Delle ventuno Nazioni di cui il settimanale britannico The Economist segue l’andamento del mercato immobiliare, cinque mostrano una brusca frenata, mentre per dodici di esse si assiste ad un vero crollo dei prezzi, schiacciati da “un’iniezione di gravità”. In otto di questi 21 Paesi il prezzo del mattone è sotto la soglia calcolata del reale valore di mercato, e ad essi si aggiungeranno ben presto altri. E’ questo lo scenario tracciato dal noto settimanale, che evidenzia come la crisi del settore immobiliare stia dilagando ormai ovunque.

Questo settore in particolare offre un ottimo punto d’osservazione sull’andamento dell’economia in generale, perché i prezzi aumentano all’aumentare della disponibilità di credito e viceversa – e in certi casi la condiziona a sua volta – perché se riceve un eccesso di investimenti sottrae risorse a settori con possibilità di crescita ben maggiori.

E’ il caso della Spagna, dove una lunga storia di investimenti immobiliari sbagliati o superflui – ancora oggi ci sono oltre un milione di abitazioni nuove ed invendute – ha contribuito a frenarne lo sviluppo e quindi a spingerla nella posizione odierna.

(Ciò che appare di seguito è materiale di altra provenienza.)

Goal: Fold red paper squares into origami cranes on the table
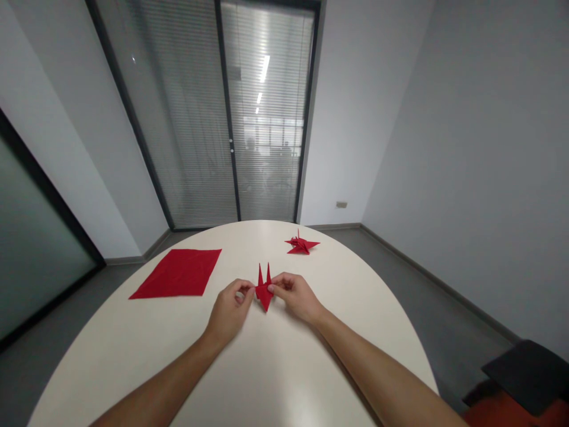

Ma l’esempio più rilevante è forse quello degli Stati Uniti, dove la bolla speculativa sui mutui è all’origine dell’effetto domino che sta frammentando le nostre certezze economiche.

I dati pubblicati dall’Economist mostrano che dal 2006 ad oggi il valore delle case negli Stati Uniti è sceso del 28%, mentre in Spagna del 22,5% ed in Irlanda  ben del 50% negli ultimi 5 anni.

E perfino in Asia il mercato immobiliare non è rimasto immutato. In alcuni casi i prezzi si sono assestati su un trend meno “dopato”, come ad Honk Kong, in cui crescevano ad un ritmo del 28% lo scorso anno ed oggi del 6, mentre in altri stanno ancora accelerando, come Singapore, ed altri ancora, come la Cina, hanno volutamente scelto di rallentare i prezzi prima che la bolla scoppiasse.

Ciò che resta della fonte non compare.